For Dobson and Memdatt, the far-reaching effects of the fuel price increase called for “conscience” about society’s approach to the informal economy.
Dobson said the attitude of the government to the informal sector added insult to injury.
“Look at how the metro police in Durban behave, for example. They know the informal traders are taking strain. They have lost through Covid, unrest and floods. They are trying to pay off debt and restock and the metro police come in with a busload of 26 cops and a compactor that confiscates and crushes their stock for so-called illegal trading.

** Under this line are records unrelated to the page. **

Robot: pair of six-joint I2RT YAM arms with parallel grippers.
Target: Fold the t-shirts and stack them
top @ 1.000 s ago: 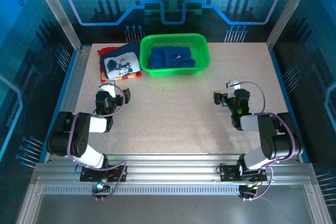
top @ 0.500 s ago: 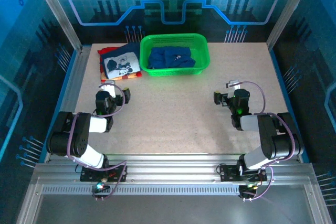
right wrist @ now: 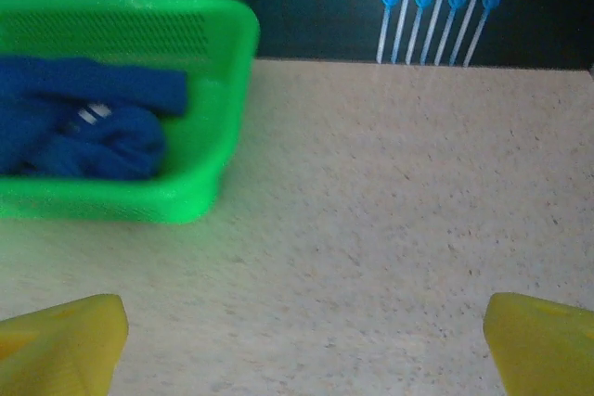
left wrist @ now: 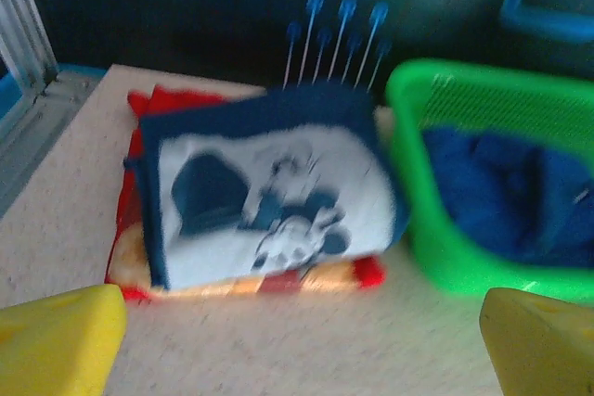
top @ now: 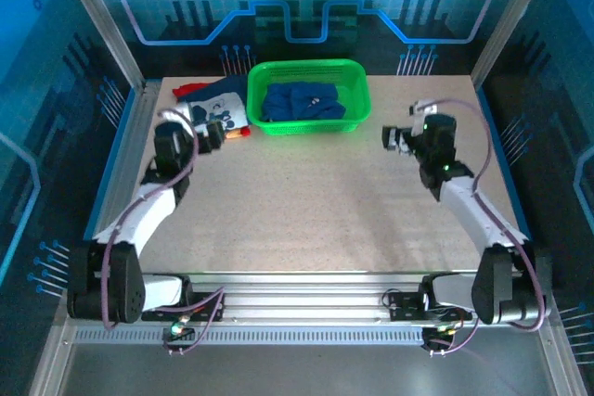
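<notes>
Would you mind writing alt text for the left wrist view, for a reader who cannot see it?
A folded navy-and-white cartoon-mouse t-shirt lies on a red t-shirt on the speckled tabletop, beside a green plastic mesh basket holding a crumpled royal blue t-shirt. The left gripper has its yellow jaws open below.
</notes>
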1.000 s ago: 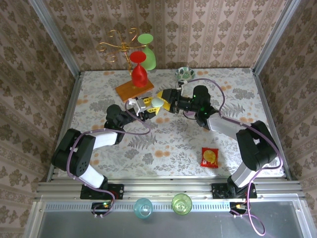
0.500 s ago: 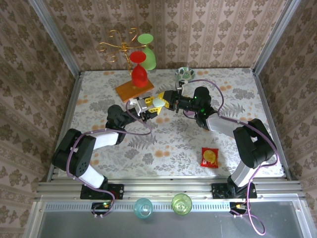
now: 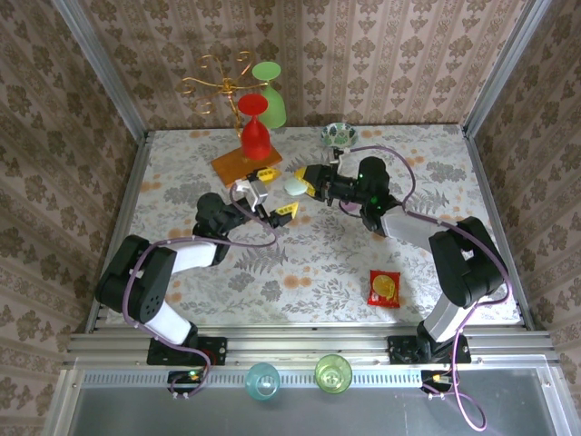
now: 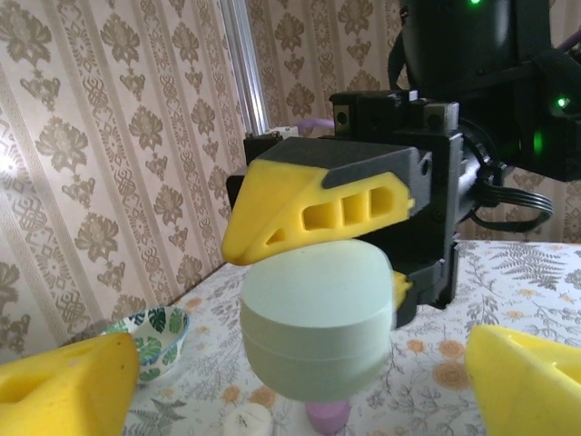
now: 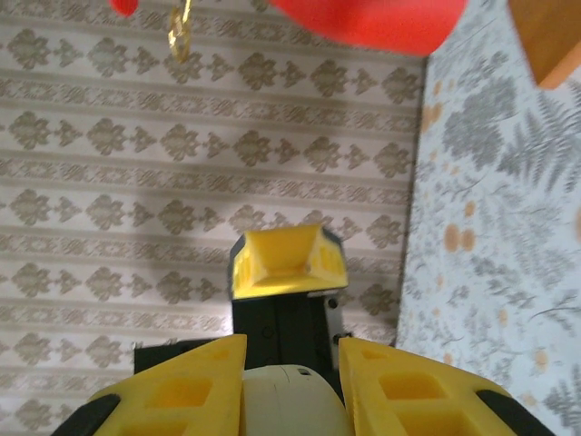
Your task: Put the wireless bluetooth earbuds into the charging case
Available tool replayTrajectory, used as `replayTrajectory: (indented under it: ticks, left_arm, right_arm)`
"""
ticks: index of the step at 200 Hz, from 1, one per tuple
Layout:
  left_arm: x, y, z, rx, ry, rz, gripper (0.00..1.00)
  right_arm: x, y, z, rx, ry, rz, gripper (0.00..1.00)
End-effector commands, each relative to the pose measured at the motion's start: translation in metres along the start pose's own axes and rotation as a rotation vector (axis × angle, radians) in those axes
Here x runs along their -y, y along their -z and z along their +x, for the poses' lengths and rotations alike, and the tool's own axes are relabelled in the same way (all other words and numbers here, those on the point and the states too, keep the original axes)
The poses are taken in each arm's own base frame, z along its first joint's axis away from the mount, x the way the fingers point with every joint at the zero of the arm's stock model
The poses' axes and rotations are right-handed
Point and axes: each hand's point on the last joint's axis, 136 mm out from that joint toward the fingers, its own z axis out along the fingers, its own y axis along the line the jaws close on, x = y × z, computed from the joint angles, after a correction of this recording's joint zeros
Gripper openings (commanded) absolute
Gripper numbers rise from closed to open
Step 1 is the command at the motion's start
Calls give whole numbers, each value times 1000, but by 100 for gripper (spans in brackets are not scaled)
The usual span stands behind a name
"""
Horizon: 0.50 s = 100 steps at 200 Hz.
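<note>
The right end effector [image 3: 304,183] pinched a pale mint pebble-shaped charging case [image 4: 318,327] aloft; the left end effector [image 3: 277,193] gaped wide. A tiny lilac earbud [image 4: 327,417] lay on the bench [image 4: 517,272] below. The smooth case could slip.

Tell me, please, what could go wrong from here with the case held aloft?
The right tool pinches the smooth, rounded mint case, which may slip out. It hangs above the lilac earbud, so a drop could scatter it. The open left tool flanks the case and might bump it.

left claw [image 3: 277,192] spread wide, right claw [image 3: 300,184] clamped
</note>
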Motion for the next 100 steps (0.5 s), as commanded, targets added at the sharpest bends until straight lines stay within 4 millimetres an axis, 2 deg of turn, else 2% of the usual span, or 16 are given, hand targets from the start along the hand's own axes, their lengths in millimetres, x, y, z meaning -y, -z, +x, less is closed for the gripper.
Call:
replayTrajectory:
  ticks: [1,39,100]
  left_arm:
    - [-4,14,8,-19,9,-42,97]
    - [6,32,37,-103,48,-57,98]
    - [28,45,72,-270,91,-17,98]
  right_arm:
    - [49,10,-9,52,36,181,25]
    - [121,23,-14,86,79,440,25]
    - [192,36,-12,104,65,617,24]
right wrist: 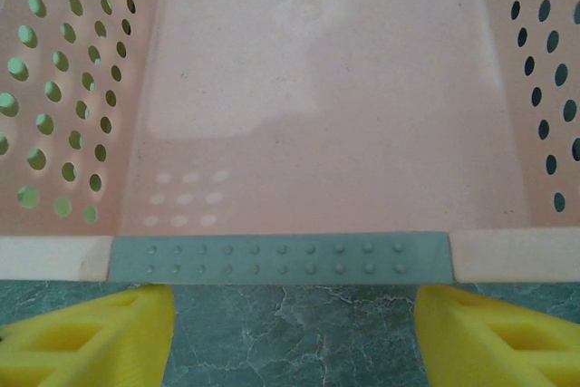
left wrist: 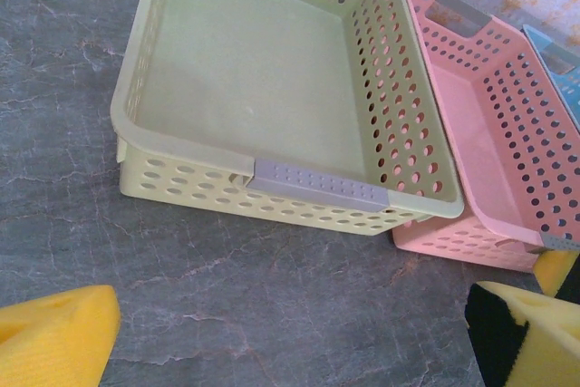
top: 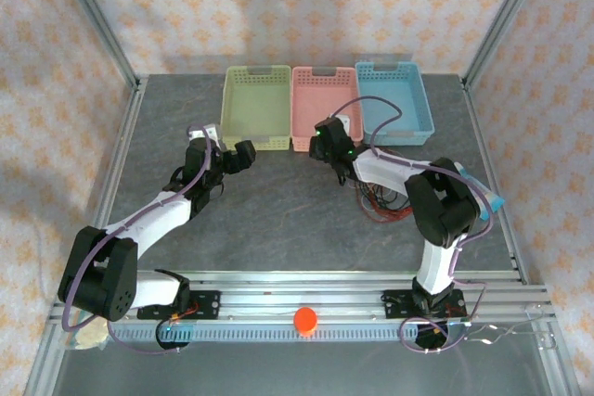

“We need huge reform in how we envisage spaces. We can’t just have a situation where an official designates a space with no thoughtful urban design and paints a square where someone can trade,” said Dobson.
“These are all key entry points for corruption and that’s even before the police come down and destruct the space or are persuaded not to with some grease palming. Everyone wants good governance but, for heaven’s sake, don’t harass people trying to survive.
“The petrol price is like a seismic shock across the economy hitting everyone’s pockets. It calls for communal conscience about the cost of living.”
Memdatt said traders were poised to protest historical and recent iniquities.
“Covid regulations on trade are still being enforced in some places. Traders rely on the income they make every day to fund the next day.
“We will take to the streets to show our dissatisfaction. Some people will say, ‘look at those protests again’, but what option do people have?
“Think of the smallest trader selling a box of bananas a day. There are about 120 bananas in a box. It costs about R200 from the market. If she sells a banana for R3 she makes R360, then less the wholesale cost, her travel expenses and her childcare expenses. And she is competing against a big retailer that buys at the lowest rate and has a slick, cold supply chain. Is she going to eat today?
“The impact of all of this is scary. The question is, will we let them squeeze her out? No, we won’t take this lightly.”